In order to adequately state my dissenting decision, I set forth the following factual and legal analysis to support my belief that the judgment should be affirmed.
In 1977, the Educational Employment Relations Board (now the Public Employment Relations Board [see Gov. Code, § 3541]) directed that the Shasta-Tehama-Trinity Joint Community College District (District) part-time (temporary) certificated instructors be included in the same bargaining unit with the District’s full-time (permanent) certificated instructors.

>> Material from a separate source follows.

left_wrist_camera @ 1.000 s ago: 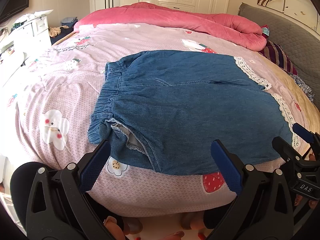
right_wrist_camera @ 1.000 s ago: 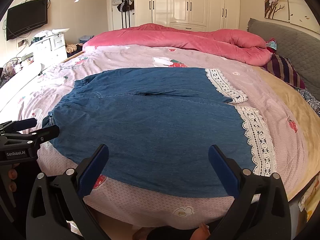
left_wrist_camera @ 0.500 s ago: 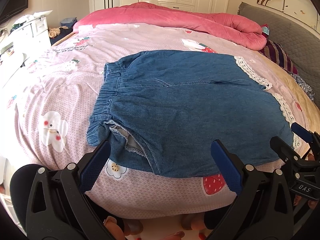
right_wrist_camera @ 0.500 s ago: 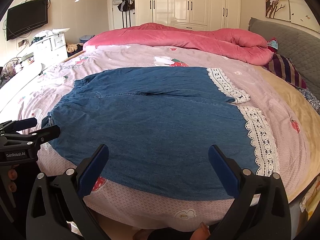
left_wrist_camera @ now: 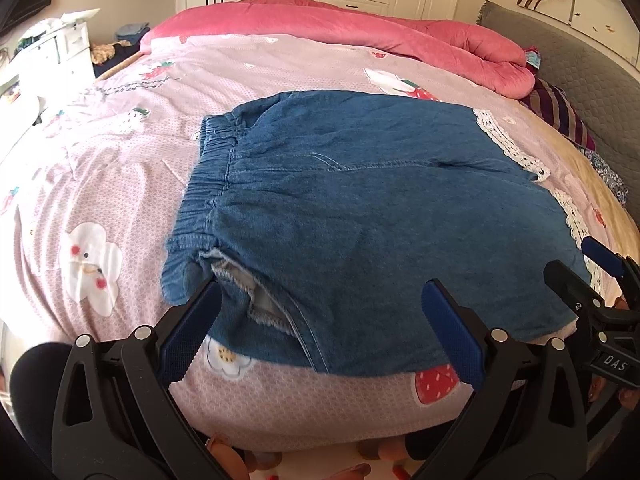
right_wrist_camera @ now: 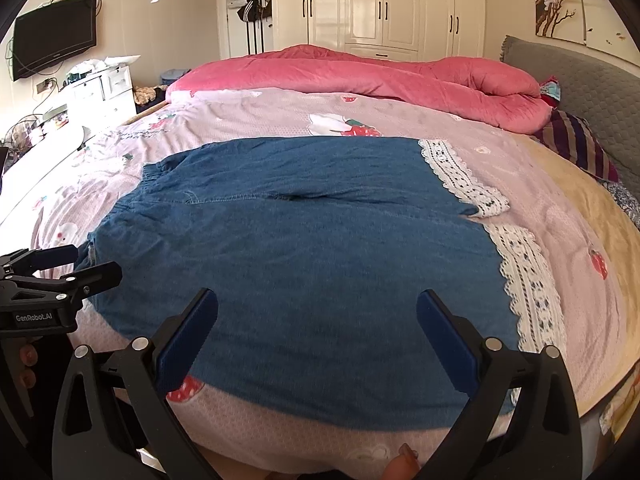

In 1978, the Shasta College Faculty Association (Association), the exclusive bargaining agent for the unit, negotiated a master contract agreement with the District on behalf of all certificated instructors. A high priority item in those negotiations was job security for part-time instructors. Consequently, eligible part-time instructors were accorded layoff and reemployment rights in part-time (evening) courses on the basis of seniority in the part-time service.1 Those contract provisions resulted in the District’s *931establishing, at the Association’s insistence, a separate part-time seniority list to govern assignments into the evening classes.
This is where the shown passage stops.